### The task
Would you please print the data a second time, exactly as it stands?

### Supplied data
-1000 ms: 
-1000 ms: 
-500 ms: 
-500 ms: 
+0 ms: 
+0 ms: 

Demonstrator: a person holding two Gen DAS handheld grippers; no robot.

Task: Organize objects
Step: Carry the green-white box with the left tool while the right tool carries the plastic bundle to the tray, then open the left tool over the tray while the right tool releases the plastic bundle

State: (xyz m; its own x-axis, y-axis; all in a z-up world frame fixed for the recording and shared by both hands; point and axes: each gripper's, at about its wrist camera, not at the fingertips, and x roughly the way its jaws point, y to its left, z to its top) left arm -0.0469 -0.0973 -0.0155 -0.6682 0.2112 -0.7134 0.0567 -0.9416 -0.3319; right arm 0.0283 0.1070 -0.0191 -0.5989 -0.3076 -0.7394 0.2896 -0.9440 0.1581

### Exercise result
-1000 ms: 
-1000 ms: 
-500 ms: 
-500 ms: 
+0 ms: 
+0 ms: 

Demonstrator: a person holding two Gen DAS handheld grippers; no robot.

Task: Organize objects
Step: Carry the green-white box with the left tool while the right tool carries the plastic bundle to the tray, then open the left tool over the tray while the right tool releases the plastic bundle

State: (xyz m; its own x-axis, y-axis; all in a z-up world frame fixed for the recording and shared by both hands; point and axes: each gripper's, at about its wrist camera, not at the fingertips, and x roughly the way its jaws point, y to its left, z to its top) left arm -0.0469 -0.0973 -0.0155 -0.6682 0.2112 -0.7134 0.0567 -0.9416 -0.3319; right arm 0.0283 0.1070 -0.0191 -0.5989 -0.3076 -0.7394 0.2896 -0.9440 0.1581

Nothing further is needed for this exercise.